Supplied data>
☆ ☆ ☆
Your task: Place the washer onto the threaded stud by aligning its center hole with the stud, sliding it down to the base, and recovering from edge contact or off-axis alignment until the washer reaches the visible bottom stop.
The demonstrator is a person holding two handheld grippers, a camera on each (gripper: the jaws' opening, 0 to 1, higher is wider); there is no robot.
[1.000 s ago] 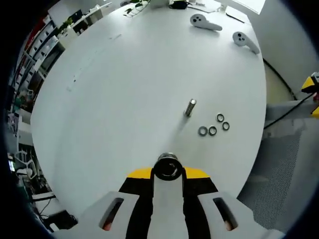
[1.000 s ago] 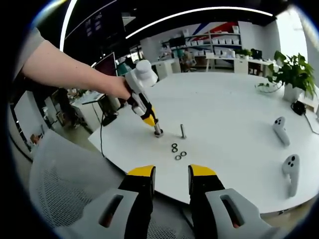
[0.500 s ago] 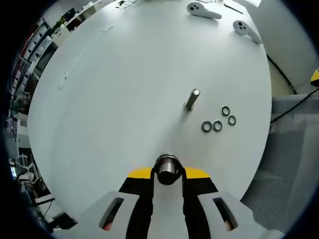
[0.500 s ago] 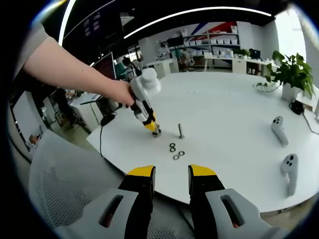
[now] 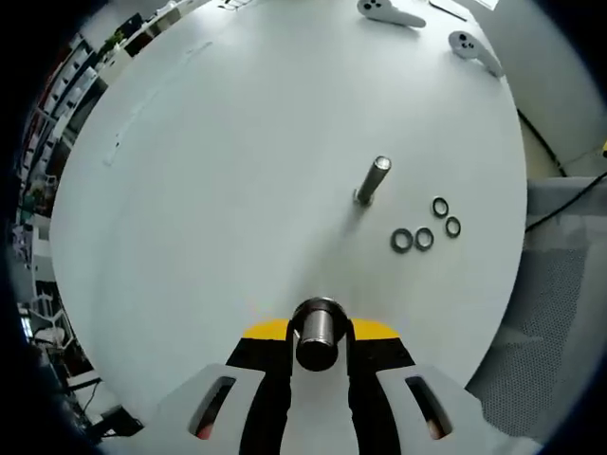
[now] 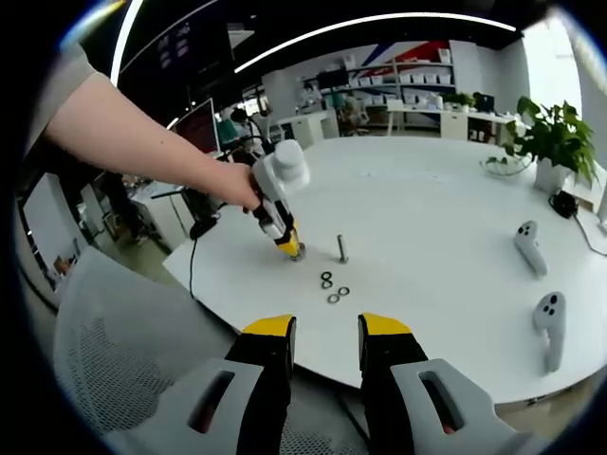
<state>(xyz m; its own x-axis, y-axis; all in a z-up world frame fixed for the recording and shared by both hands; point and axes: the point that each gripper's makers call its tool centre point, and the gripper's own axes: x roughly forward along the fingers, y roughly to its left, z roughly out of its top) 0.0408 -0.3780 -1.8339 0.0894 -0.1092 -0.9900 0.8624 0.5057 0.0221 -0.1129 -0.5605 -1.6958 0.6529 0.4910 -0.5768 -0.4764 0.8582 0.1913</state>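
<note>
A steel threaded stud point(image 5: 372, 180) stands upright on the white round table point(image 5: 237, 171). Several dark washers point(image 5: 424, 237) lie flat just to its right. My left gripper point(image 5: 320, 327) is shut on a short metal cylinder point(image 5: 318, 336), held low over the table short of the stud. In the right gripper view a person's hand holds that left gripper point(image 6: 291, 248) just left of the stud point(image 6: 341, 248), with the washers point(image 6: 332, 287) in front of it. My right gripper point(image 6: 323, 349) is open with nothing between its fingers, back at the table's near edge.
Two white hand controllers point(image 5: 391, 11) point(image 5: 471, 49) lie at the table's far side, also seen as controllers point(image 6: 527, 246) point(image 6: 547, 322) on the right. A grey mesh chair point(image 6: 123, 360) sits below my right gripper. A potted plant point(image 6: 555, 142) stands at the back right.
The left gripper has moved closer toward the stud and washers with the cylinder still held. The right gripper has barely moved.
</note>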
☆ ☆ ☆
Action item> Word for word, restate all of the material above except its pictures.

Answer box>
Your task: Place the washer onto the threaded stud by aligning its center hole with the stud, sliding it down to the base, and recovering from edge contact or off-axis alignment until the washer reaches the visible bottom stop.
The demonstrator is a person holding two handheld grippers, a camera on each (gripper: the jaws' opening, 0 to 1, higher is wider); there is no robot.
[1.000 s ago] 
[1.000 s ago] 
[0.500 s ago] 
[0.500 s ago] 
[now] 
[now] 
<state>(xyz m; its own x-axis, y-axis; all in a z-up world frame fixed for the recording and shared by both hands; point and axes: the point that each gripper's makers call its tool centre point, and the gripper's own axes: x roughly forward along the fingers, y roughly to its left, z roughly out of its top) 0.0408 -0.3780 -1.8339 0.0894 -0.1092 -0.9900 0.8624 0.5057 0.0221 -0.1129 -0.5605 -1.6958 0.6529 0.4910 -0.5768 -0.4764 0.8582 0.1913</state>
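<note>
A steel threaded stud point(image 5: 372, 180) stands upright on the white round table point(image 5: 237, 171). Several dark washers point(image 5: 424, 237) lie flat just to its right. My left gripper point(image 5: 320, 327) is shut on a short metal cylinder point(image 5: 318, 336), held low over the table short of the stud. In the right gripper view a person's hand holds that left gripper point(image 6: 291, 248) just left of the stud point(image 6: 341, 248), with the washers point(image 6: 332, 287) in front of it. My right gripper point(image 6: 323, 349) is open with nothing between its fingers, back at the table's near edge.
Two white hand controllers point(image 5: 391, 11) point(image 5: 471, 49) lie at the table's far side, also seen as controllers point(image 6: 527, 246) point(image 6: 547, 322) on the right. A grey mesh chair point(image 6: 123, 360) sits below my right gripper. A potted plant point(image 6: 555, 142) stands at the back right.
The left gripper has moved closer toward the stud and washers with the cylinder still held. The right gripper has barely moved.
</note>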

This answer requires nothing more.